Exercise requirements —
Until the line containing "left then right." has been reproduced, keep reproducing each line of the material below exactly, starting with the first.

Entries shown —
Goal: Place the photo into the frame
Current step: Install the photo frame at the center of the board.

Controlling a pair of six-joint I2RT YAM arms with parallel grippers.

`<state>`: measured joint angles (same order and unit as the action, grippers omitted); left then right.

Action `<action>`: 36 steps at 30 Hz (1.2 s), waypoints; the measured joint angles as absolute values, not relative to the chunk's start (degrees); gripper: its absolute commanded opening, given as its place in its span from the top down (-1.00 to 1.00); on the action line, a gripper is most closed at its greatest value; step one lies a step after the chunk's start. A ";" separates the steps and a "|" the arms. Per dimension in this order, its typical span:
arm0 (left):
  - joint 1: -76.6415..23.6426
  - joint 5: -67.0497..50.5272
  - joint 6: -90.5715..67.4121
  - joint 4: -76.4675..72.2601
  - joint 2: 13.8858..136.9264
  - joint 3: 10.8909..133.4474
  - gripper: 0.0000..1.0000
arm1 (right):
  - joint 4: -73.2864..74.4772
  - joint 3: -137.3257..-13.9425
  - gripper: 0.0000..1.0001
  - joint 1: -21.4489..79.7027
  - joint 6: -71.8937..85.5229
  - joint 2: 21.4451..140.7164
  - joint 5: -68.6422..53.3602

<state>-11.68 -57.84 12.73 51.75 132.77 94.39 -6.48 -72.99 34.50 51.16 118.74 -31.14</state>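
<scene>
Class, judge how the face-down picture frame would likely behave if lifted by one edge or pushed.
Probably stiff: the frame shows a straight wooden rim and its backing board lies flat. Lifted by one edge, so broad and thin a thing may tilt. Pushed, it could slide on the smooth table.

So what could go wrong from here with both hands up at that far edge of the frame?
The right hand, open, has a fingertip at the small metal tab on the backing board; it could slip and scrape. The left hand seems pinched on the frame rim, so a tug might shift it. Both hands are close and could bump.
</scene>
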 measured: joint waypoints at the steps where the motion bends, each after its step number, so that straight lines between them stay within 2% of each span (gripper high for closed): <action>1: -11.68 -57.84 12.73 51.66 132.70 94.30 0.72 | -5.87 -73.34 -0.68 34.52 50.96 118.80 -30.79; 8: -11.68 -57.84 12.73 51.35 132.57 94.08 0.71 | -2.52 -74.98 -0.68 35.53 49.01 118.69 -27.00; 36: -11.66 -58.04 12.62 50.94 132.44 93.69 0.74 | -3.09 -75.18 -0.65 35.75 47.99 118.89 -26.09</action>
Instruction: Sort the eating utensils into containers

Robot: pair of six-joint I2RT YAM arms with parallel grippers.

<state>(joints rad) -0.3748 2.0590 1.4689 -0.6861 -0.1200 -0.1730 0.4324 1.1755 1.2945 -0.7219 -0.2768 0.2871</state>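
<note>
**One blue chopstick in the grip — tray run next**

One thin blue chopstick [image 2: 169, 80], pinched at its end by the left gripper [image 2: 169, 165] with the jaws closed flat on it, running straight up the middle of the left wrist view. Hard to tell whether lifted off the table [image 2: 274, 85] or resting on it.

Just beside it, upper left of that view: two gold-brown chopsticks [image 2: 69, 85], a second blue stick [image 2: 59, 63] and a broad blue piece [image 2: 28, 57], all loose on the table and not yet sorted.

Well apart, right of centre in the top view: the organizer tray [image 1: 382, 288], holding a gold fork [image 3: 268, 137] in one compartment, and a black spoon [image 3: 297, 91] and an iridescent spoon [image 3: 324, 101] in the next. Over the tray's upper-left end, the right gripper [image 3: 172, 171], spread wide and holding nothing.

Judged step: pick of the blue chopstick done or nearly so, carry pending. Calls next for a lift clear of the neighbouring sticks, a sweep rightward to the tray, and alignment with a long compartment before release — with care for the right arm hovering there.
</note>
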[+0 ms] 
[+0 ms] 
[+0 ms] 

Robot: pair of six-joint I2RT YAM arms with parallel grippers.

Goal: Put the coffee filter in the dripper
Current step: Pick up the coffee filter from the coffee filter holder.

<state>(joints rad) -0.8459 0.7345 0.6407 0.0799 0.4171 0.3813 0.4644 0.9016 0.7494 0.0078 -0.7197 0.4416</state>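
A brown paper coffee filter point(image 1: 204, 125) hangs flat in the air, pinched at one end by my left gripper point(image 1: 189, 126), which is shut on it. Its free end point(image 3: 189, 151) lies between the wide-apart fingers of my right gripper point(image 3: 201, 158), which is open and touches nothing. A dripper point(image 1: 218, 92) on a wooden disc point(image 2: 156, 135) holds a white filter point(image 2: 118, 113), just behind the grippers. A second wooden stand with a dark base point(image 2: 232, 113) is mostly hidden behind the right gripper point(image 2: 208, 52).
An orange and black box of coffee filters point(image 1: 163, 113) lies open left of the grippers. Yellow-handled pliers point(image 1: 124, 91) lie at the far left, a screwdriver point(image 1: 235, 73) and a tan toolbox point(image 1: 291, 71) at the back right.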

Response box —
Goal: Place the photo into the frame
Current step: Install the photo frame at the center of the board.

Controlling a pair of six-joint I2RT YAM arms with parallel grippers.

`<state>`: measured joint angles (same order and unit as the action, grippers omitted); left then right.

No further output is required, since the answer is complete.